As an independent arm of the City Council, Tanaka accepts recommendations but is not bound to follow the Council's request.

"It's a viable audit that I think we might undertake down the road, but it's probably going to be next spring, if we take it on," Tanaka said.

The resolution calling for the audit cites several media reports, including a Honolulu Advertiser editorial in July calling for a management audit of the Liquor Commission and its employees.

The Liquor Commission is responsible for licensing almost 1,500 bars, restaurants, wholesalers and retailers that serve liquor. The commission also investigates possible liquor law violations, such as selling liquor to minors or gambling, prostitution and drug use in bars and nightclubs.

In May 2002, eight inspectors and supervisors were indicted by a federal grand jury for charges that include accepting cash bribes ranging from $40 to $1,080 to overlook violations at 45 hostess and strip bars between October 2000 and December 2001.

Five of the inspectors have pleaded guilty and three are set to go to trial next month.

Weatherwax described the ways the Liquor Commission is trying to prevent such abuses from ever occurring again.
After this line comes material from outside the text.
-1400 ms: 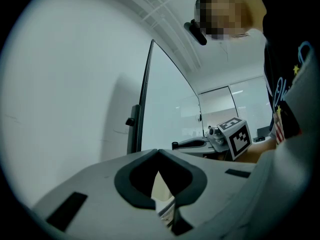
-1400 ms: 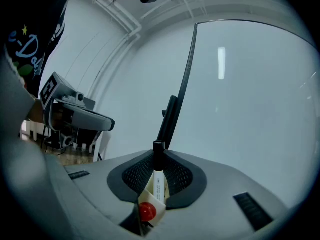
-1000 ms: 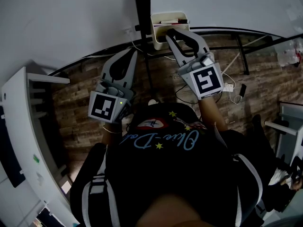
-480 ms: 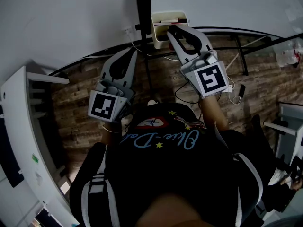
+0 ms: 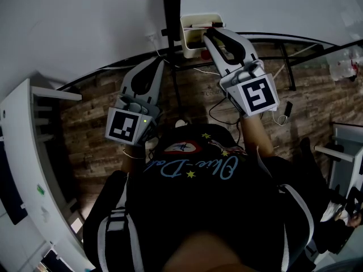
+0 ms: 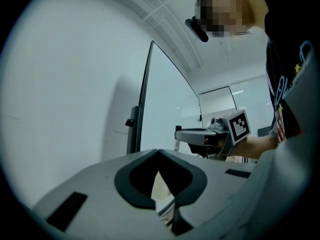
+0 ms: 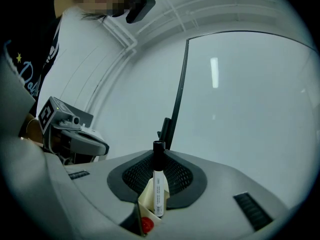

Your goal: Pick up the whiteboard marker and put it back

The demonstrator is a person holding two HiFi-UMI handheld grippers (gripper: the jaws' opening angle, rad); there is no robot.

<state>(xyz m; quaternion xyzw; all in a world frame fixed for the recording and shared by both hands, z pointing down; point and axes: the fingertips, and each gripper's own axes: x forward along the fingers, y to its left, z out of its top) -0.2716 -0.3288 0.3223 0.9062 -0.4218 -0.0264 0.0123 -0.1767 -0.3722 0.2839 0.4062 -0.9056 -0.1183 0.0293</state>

For example, he said the commission has toughened its hiring standards to mirror the Honolulu Police Department's practices, which include a psychological evaluation.

In addition, noting that two supervisors were among the indicted employees, Weatherwax said, "there was a puka right there at ... the supervisory level." Weatherwax said they have stiffened that component, requiring supervisors to check on inspectors who at work a night.

Describing a climate from 20 years ago where liquor license holders chased inspectors into the parking lot to offer bribes, Weatherwax said the commission is hoping for a rules change where they can cite licensees for bribery, instead of having to call the police to do it.

"We're looking at trying to create that in terms of stopping the culture that says it's OK to offer a bribe and also strengthen the investigators to say, 'If you give me a bribe you will get reported and you will come before the commission,' " he said.

The Liquor Commission has also changed some policies in response to an Ethics Commission ruling that the Liquor Commission created the appearance of conflict of interest when it accepted $9,000 in gifts from hotels, restaurants and stores for an annual statewide industry conference it hosted in 2000.

The ethics ruling did not find evidence that the liquor inspectors were influenced by the gifts, but Weatherwax said, "the fine line has been drawn." Now conference attendees must pay to enter the hospitality suite.

"We've tried to make it clear that any of the social activities (at the conference) are not handled by the commission," he said.